■ DIRECTIONS ■
Take the line containing "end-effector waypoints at" through the last line of the data and retype those lines exactly. Pictures do not belong in the copy.

BEGIN INPUT FOR THIS TASK

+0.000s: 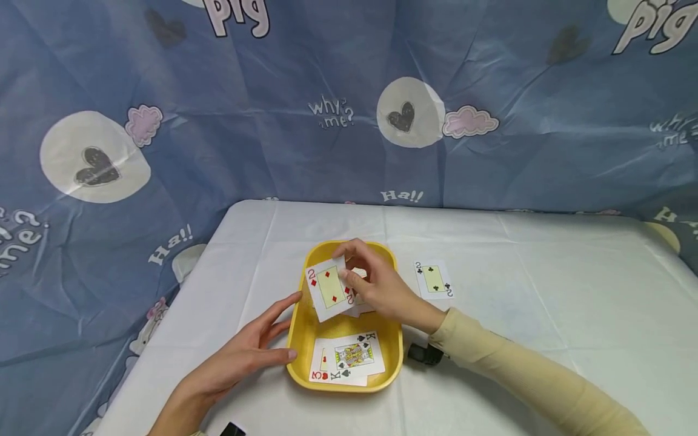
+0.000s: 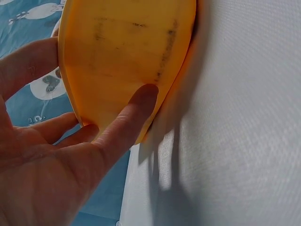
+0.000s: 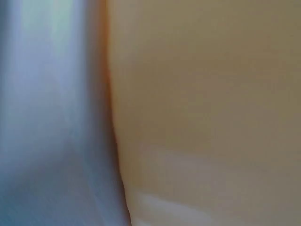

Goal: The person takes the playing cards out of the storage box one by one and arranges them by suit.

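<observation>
A yellow plastic tray (image 1: 292, 363) stands on the white-covered table. My right hand (image 1: 376, 284) pinches a two of diamonds playing card (image 1: 331, 289) by its upper right edge, over the far half of the tray. Beneath that card and hand, more cards (image 1: 364, 301) show only in part. In the near half lie a king of spades (image 1: 354, 356) and, partly under it, a three of hearts (image 1: 317, 366). My left hand (image 1: 245, 351) touches the tray's left side with extended fingers; in the left wrist view its thumb (image 2: 143, 101) rests on the outer wall.
A two of clubs (image 1: 433, 280) lies face up on the table (image 1: 523, 290), right of the tray. A black device (image 1: 425, 354) is by the right wrist. Printed blue cloth (image 1: 327, 163) hangs behind the table. The right wrist view is blurred, mostly a tan surface (image 3: 207, 113).
</observation>
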Action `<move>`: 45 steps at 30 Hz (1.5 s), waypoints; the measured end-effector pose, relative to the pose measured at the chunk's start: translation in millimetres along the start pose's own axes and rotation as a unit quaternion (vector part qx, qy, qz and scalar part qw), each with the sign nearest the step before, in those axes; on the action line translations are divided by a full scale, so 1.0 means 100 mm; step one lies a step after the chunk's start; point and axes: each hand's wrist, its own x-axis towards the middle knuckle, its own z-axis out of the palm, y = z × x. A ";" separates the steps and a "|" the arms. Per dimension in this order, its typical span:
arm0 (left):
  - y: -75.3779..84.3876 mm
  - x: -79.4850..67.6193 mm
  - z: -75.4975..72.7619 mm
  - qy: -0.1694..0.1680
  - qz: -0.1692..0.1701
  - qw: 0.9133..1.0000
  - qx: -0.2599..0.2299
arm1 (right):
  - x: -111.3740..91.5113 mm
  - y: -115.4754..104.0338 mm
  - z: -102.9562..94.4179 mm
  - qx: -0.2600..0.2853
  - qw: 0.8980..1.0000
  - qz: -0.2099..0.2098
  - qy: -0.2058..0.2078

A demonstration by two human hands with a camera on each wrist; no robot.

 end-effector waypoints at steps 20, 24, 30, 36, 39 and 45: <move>0.02 0.02 0.02 0.012 -0.029 0.999 -0.007 | -0.72 0.24 -1.68 -0.085 0.969 0.201 0.112; 0.02 0.01 0.01 0.011 -0.026 1.000 -0.004 | -0.94 0.31 -1.89 -0.127 0.957 0.249 0.081; 0.02 0.02 0.02 0.009 -0.024 1.000 0.000 | -1.10 0.40 -2.04 -0.229 0.936 0.264 0.044; 0.02 0.02 0.02 0.013 -0.026 1.000 -0.008 | -1.10 0.44 -2.05 -0.343 0.903 0.260 0.018; 0.02 0.03 0.02 0.015 -0.029 0.999 -0.009 | -1.11 0.43 -2.06 -0.345 0.906 0.243 0.017; 0.03 0.03 0.02 0.021 -0.031 0.999 -0.006 | -1.03 0.33 -1.97 -0.271 0.945 0.179 0.044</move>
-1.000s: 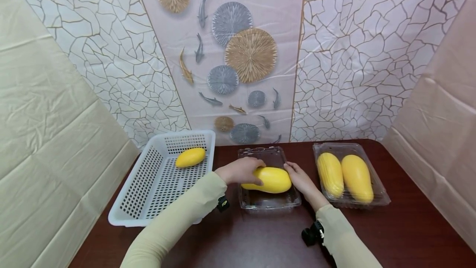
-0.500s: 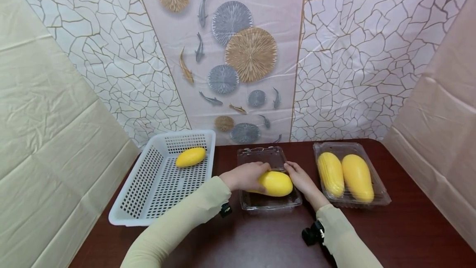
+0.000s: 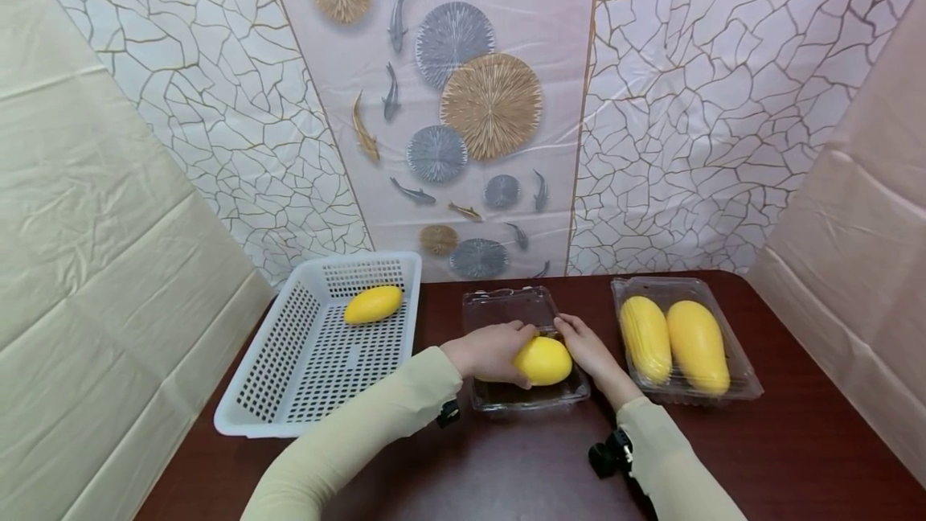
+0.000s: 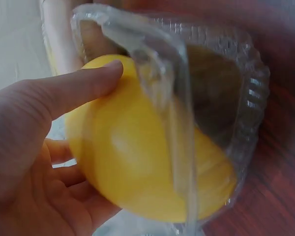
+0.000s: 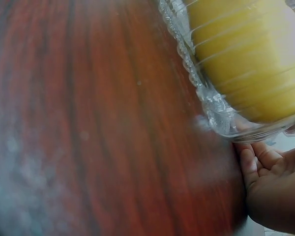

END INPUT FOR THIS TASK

■ REPLY TO THE TASK ■
 end-effector waypoints at steps 20, 24, 30, 36, 39 and 45: <move>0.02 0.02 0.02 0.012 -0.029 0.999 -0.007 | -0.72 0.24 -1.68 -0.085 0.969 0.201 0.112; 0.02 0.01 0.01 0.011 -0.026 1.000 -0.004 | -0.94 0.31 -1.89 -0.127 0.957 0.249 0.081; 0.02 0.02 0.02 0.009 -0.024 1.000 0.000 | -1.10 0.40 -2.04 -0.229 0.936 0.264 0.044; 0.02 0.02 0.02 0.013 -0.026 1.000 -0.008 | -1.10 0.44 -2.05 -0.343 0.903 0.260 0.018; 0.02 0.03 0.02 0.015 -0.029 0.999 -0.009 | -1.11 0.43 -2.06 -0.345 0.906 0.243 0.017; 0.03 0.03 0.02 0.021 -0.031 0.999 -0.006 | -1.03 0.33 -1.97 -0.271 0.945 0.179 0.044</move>
-1.000s: 
-0.500s: 
+0.000s: 
+0.000s: 
+0.000s: 

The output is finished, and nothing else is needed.